La Décroissance, octobre 2008

Le député UMP François Grosdidier justifie sa position critique sur les OGM en déclarant : « Je tiens tout d’abord à préciser que je ne suis pas un partisan de la décroissance. Bien au contraire, je suis partisan du progrès scientifique et de tout ce qu’il peut apporter à l’humanité »… Puis le député se réfère à Gilles-Eric Séralini « qui n’est pas motivé par une opinion politique prédéterminée… » ou Corinne Lepage, « qui n’est pas une gauchiste révolutionnaire. Voilà des gens qui n’ont pas de raisons idéologiques de s’opposer aux OGM et dont l’approche ne résulte pas d’un engagement idéologique altermondialiste.. ». Il faut saluer le courage de ce député , en rupture avec son groupe politique, mais ses arguments défensifs méritent examen. Il en ressort que « l’idéologie » consisterait à refuser le néo-libéralisme, qui est justement l’idéologie du marché et de la compétition… et que sa version la plus pervertie serait l’altermondialisme, lequel se bat pour la défense et le partage des biens communs à toute l’humanité !

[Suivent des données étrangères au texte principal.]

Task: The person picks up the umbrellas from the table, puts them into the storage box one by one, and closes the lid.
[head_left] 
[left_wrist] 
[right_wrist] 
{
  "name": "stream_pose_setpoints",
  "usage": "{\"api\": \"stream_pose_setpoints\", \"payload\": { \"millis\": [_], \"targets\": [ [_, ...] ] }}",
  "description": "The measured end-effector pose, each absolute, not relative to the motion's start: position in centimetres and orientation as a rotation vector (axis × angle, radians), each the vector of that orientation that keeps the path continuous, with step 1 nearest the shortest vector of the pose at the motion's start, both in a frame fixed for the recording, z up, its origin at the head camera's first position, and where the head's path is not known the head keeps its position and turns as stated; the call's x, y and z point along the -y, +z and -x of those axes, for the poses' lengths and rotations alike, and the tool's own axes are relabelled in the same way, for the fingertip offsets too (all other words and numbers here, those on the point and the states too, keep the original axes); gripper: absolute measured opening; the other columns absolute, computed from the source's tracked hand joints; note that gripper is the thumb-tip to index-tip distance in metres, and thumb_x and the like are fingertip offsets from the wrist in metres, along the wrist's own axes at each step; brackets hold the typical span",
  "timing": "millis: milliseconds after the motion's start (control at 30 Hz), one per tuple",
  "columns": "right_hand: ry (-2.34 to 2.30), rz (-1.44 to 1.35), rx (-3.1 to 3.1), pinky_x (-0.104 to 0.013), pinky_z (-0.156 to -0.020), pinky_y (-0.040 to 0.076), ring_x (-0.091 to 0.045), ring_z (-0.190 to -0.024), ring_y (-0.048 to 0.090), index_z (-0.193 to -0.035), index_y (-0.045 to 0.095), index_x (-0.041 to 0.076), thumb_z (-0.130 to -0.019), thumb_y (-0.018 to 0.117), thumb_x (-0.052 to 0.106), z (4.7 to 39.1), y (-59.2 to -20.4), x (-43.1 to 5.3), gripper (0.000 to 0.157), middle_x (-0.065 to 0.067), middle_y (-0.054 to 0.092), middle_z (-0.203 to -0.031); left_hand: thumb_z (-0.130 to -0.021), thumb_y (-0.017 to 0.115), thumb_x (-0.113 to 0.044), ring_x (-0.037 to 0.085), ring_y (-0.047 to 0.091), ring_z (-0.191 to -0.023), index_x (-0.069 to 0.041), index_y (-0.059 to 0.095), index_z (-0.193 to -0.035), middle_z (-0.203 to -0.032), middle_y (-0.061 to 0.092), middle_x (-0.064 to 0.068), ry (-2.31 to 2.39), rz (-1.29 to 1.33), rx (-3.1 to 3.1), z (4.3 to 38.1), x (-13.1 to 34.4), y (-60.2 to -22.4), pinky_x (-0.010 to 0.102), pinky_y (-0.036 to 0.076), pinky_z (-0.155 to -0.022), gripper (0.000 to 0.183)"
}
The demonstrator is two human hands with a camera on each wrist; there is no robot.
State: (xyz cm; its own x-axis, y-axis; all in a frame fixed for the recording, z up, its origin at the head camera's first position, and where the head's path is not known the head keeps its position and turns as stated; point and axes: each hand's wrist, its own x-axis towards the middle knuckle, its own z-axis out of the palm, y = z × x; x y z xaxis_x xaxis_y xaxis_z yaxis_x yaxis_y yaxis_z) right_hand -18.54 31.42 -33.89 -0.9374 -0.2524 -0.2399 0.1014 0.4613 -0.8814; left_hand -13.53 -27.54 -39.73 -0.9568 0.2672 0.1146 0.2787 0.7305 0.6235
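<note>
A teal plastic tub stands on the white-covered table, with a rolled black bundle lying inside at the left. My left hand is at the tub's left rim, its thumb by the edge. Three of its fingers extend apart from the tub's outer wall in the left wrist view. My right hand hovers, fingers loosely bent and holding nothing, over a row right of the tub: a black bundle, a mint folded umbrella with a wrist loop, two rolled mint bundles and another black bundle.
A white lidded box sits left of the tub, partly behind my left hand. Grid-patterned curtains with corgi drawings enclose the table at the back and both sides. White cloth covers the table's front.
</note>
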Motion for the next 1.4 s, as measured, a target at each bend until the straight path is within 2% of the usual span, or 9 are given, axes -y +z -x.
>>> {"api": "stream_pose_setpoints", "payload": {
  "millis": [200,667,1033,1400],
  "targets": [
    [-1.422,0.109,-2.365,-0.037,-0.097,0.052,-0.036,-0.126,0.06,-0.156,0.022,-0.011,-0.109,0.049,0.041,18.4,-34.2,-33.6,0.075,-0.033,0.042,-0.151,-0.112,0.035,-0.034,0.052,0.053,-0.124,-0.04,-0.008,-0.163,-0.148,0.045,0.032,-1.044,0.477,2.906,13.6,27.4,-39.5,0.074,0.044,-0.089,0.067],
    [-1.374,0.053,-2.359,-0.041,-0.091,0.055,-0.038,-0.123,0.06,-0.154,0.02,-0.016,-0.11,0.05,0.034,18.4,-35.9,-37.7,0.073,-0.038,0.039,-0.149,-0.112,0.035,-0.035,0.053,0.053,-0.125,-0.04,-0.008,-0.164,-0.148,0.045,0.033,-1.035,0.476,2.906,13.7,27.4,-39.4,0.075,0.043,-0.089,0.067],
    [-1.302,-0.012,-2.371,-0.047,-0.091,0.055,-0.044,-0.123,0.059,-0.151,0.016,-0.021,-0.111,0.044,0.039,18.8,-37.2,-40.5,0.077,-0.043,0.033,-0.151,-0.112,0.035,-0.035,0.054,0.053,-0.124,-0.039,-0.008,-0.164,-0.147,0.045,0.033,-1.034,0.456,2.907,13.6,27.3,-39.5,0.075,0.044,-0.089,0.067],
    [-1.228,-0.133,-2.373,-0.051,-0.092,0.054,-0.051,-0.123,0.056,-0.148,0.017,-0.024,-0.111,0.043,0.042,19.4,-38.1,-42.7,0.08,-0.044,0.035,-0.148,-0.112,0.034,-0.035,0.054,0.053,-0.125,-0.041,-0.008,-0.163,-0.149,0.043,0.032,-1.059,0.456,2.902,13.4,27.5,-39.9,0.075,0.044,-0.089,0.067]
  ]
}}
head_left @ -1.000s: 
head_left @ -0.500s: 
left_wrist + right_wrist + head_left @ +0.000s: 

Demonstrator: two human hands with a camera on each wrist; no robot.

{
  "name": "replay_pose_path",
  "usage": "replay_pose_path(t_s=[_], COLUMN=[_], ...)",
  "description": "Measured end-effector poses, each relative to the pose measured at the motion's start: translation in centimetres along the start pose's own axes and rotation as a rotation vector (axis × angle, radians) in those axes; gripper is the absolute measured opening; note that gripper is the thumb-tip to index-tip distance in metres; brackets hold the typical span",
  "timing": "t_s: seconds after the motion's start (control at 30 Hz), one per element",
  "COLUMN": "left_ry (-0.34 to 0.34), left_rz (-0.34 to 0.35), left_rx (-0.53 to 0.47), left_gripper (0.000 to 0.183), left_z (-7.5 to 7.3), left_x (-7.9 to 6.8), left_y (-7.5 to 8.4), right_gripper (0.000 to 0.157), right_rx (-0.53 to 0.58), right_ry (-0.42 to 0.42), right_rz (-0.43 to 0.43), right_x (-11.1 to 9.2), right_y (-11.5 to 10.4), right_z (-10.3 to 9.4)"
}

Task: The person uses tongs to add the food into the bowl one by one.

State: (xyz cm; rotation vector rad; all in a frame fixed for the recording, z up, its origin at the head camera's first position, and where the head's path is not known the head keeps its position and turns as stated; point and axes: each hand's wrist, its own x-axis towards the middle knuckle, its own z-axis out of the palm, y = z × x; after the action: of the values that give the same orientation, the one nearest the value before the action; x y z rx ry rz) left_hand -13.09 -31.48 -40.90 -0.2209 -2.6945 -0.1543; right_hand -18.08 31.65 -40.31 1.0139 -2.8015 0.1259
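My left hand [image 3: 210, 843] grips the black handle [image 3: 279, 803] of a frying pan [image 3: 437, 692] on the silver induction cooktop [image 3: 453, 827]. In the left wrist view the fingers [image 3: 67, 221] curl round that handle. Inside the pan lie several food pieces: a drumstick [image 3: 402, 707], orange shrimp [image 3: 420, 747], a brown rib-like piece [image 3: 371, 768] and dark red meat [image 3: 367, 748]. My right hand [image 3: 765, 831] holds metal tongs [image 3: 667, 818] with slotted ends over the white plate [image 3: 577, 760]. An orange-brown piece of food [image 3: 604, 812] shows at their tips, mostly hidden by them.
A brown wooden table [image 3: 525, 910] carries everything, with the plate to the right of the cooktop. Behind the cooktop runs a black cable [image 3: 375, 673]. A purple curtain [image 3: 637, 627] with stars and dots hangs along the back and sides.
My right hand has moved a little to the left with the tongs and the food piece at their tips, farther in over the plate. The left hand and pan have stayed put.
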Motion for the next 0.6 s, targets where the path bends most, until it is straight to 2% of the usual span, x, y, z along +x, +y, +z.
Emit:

Il faut prendre plus au sérieux l’opposition supposée entre décroissance et progrès scientifique parce que c’est une vision partagée par nombre d’objecteurs de croissance mais qui entraîne une condamnation globale , genre « vous voulez le retour à la bougie !»… Ce n’est pas parce que l’économie capitaliste a besoin du progrès technologique pour développer sans cesse de nouvelles marchandises, même inutiles ou dangereuses, qu’une société libérée des servitudes productivistes devrait mépriser la science. D’abord parce que la connaissance scientifique est partie prenante de la culture et que les cerveaux pourraient enfin devenir disponibles à autre chose que la pub pour Coca-cola… Mais aussi parce que la rareté des ressources, la volonté de partage et le souci de la préservation obligeront à approfondir les connaissances pour inventer et diffuser les technologies nécessaires à une bonne gestion de la planète sans frustrations inutiles des humains. Par exemple il ne faut pas confondre l’agro-écologie avec l’agriculture de pépé, laquelle sera d’ailleurs mise à mal par les pénuries d’eau ou le réchauffement. Si les rotations de culture sont anciennes, des méthodes agricoles sobres et nouvelles deviennent disponibles(évitement du labour, permaculture, irrigation en goutte,…). Il importera plus que jamais de disposer en chaque terroir des variétés les mieux adaptées et de méthodes culturales économes mais efficaces. Bien sûr, les semences paysannes représentent un patrimoine très précieux mais des outils modernes (et pourquoi pas l’analyse génétique pour identifier les caractères utiles?) pourront servir des améliorations ciblées et décidées collectivement.

De même dans les autres secteurs d’activité comme la santé, la construction, les énergies renouvelables et même les transports, il faudra mettre l’appareil de recherche au service des besoins réels des populations plutôt que des profits immédiats. Et considérer enfin que tout travailleur, tout citoyen, est aussi potentiellement un chercheur, acteur de ce progrès responsable. Ma conclusion est toujours la même : ce qui manque le plus, et qu’il faut absolument définir et imposer sans recul possible, ce sont les outils pour la décision démocratique, dont les conventions de citoyens (voir site web de sciences citoyennes) constituent un bon exemple.